= Norman Greenfield =

Charles Norman Greenfield (4 April 1907 - 17 September 1997) was an English fireman with the Manchester City Fire Brigade who precipitated a significant legal case in British trade union history, particularly regarding the Fire Brigades Union (FBU).

Until 1938, the Manchester Fire Brigade had been part of the Manchester City Police and its members attested as police constables, a common practice in the early 20th century. In 1938 it became an independent organisation, but firemen who had joined before that time continued to be police constables and answerable to the Chief Constable in disciplinary matters. The Chief Constable also continued officially to be the Director of the Fire Brigade.

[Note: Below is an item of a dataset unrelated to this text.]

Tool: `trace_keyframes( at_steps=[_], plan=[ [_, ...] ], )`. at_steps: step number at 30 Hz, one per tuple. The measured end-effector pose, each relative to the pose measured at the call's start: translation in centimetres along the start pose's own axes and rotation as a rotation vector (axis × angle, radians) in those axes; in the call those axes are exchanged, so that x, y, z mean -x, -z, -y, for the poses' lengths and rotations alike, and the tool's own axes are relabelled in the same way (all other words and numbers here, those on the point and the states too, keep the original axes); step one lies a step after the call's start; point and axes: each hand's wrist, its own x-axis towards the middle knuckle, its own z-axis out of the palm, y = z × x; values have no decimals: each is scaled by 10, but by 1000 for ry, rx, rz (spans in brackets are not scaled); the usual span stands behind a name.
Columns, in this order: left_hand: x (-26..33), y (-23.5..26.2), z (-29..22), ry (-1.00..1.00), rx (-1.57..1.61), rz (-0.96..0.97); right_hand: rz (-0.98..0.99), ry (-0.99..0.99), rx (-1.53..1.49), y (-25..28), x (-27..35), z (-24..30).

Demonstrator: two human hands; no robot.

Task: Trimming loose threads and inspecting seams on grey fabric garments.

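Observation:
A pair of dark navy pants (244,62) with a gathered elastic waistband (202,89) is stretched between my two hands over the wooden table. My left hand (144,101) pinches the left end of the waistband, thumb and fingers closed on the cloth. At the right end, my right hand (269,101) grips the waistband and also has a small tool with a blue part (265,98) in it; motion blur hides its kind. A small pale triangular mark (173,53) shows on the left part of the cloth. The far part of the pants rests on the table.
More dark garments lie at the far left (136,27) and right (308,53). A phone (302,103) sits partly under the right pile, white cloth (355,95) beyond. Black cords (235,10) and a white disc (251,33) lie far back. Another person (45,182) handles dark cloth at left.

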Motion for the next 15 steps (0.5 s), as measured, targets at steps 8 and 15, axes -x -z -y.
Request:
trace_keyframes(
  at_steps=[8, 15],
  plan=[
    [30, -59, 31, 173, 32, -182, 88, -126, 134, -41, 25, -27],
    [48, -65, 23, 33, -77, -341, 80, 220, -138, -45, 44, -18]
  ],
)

The Barnsley-born Greenfield was an experienced First Class Fireman who had been a member of the brigade for some years and was therefore an attested police constable. As such, he was not permitted to join the FBU or any other trade union. However, he took an interest in the welfare of his fellow firemen and particularly of the wartime members of the Auxiliary Fire Service, whose conditions were often extremely poor. He was one of the four members of the board of representatives, the body which had replaced the Police Federation in the fire brigade after 1938. He urged the AFS members to join the FBU, which, not being police officers, they were entitled to do. On 5 November 1940, Greenfield wrote to John Horner, General Secretary of the FBU, informing him of these conditions and enclosing 28 membership application forms from members of the AFS. However, Horner had recently moved and the letter was returned to sender on 9 November. Greenfield had listed his return address as "Fire Station, Manchester 10", his own station, but the letter was returned simply to "The Fire Station, Manchester" and delivered to headquarters.

On 19 November 1940, Greenfield was summoned before John Maxwell, the Chief Constable of Manchester, and charged with three disciplinary offences: acting in a manner likely to bring discredit upon the force; unauthorised communication with a person not connected with the fire brigade; and divulging to that person fire brigade matters. Maxwell listened to his explanation of his conduct, and then dismissed him on the spot. Greenfield appealed, as was his right, to the Watch Committee, the police force's governing body. However, after making his appeal he was asked to leave the room while they deliberated; Maxwell was allowed to stay while the committee deliberated an appeal against his own decision. Unsurprisingly, the appeal was dismissed.

The FBU demanded the return of the letter and membership forms, but Maxwell refused. In response, the FBU took him to court, demanding the return of their property and damages for its wrongful detention. The case, described as "unique in legal history", was heard in Manchester County Court on 26 February 1941 before Judge Thomas Bowes Leigh. Donald McIntyre appeared for the union and D. P. Dingle, Deputy Town Clerk of Manchester, for the Chief Constable. Dingle made much of the fact that Greenfield had headed his letter "Dear Comrade", implying that this showed communist sympathies.

The judge found in favour of the FBU. He ordered that the letter and forms be returned immediately and that the Chief Constable pay £5 damages for their detention. He also awarded costs against the Chief Constable on the highest possible scale.

Greenfield was invited to speak at the annual conference of the FBU in London later that year and was greeted with massive applause. After being dismissed he had obtained a position (and a promotion) as Fourth Officer with Barnsley Borough Fire Brigade. As this was a civilian brigade, he was entitled to join the FBU, and was later elected to the Executive Council.

The Greenfield case strengthened the rights to join a trade union and was one of the final nails in the coffin of the system of police-controlled fire brigades.